I'm intrigued. Where does he write that? I read it very differently. In many places (see below) he equated 50 minutes with 4 mil, and that's RT, no?

> RMF says that in the NE USA, with its lower latitude, the maximum
> bein hashmoshos (leshitas hageonim) is not 72 min but closer to
> 50, so that should be used.

From what I've seen, he never wrote "maximum", and he never wrote "should".
Rather, he held it to be a fixed and exact amount, both l'chumra and
l'kula. My evidence is from Igros Moshe, Orach Chaim 4, Siman 62, where he
calculates Bein Hashmashos: Starting with 50 minutes as equivalent to four
mil, he says that 12.5 minutes are equivalent to one mil, and so  9 3/8
minutes are 3/4 of a mil.

Therefore, he writes, under certain circumstances, one can consider the
first 9 3/8 minutes after shkia to still be daytime, and the last 9 3/8
minutes (I.e., from 40 5/8 onwards) to already be nighttime. It is
inconceivable to me, that he could have said such things without intending
the "50" to mean "EXACTLY 50".

That said, I would to know how he would have responded to RZS' s post. RMF
never suggested modifying the 50 minutes to differ with the seasons, yet
the darkness certainly does descend at different speeds at different times
of the year. And he explicitly said the the 50 minute shiur applied to both
New York City and also the Catskill Mountain area.
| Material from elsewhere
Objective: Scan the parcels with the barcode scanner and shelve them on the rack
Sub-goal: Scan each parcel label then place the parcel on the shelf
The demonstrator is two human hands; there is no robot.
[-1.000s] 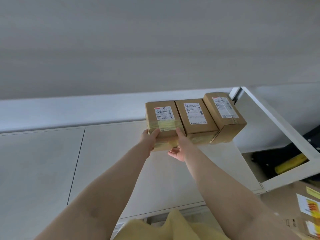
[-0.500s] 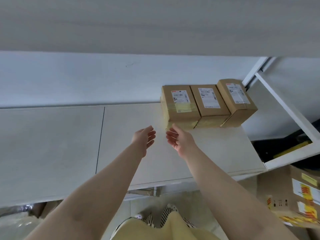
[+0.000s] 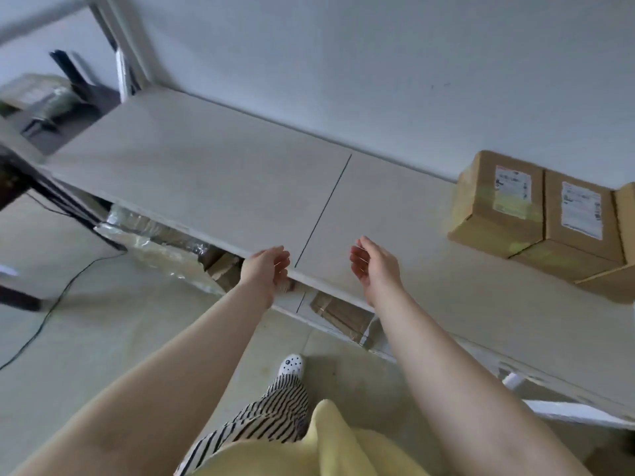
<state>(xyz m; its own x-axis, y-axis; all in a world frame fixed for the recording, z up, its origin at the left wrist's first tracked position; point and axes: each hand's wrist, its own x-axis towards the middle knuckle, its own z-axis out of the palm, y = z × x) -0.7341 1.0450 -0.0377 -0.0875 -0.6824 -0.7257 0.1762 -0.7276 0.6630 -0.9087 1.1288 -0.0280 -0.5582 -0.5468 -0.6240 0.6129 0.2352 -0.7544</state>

After writing the above, I found a post I wrote (almost 16 years ago, in
the very first volume of the Avodah Digest) where I quoted from that Igros
Moshe and wrote about it in greater detail. You can see it here: http://www.aish
das.org/avodah/vol01/v01n027.shtml#04

A discussion followed that in Avodah, which you can find in the index,
under the subject line "In defense of Rav Moshe's calculations". Please see
there for my notes on a conversation I personally had with Rav Reuven
Feinstein; it seems that in addition to the 50 minute view, he had
occasionally mentioned holding by 40 or 45 minutes. However, this was only
orally, and not in print, except for one case where he said that the zman
for Krias Sh'ma is "about" 45 minutes. But the zman for KS can not
necessarily be generalized to other halachos of tzeis hakochavim.

> ... neither RT nor anybody else ever held that the length of
> bein hashmoshos is ever a fixed number of minutes. That would a
> ridiculous position to hold; it's obvious that the length of
> twilight varies by the time of year and the latitude.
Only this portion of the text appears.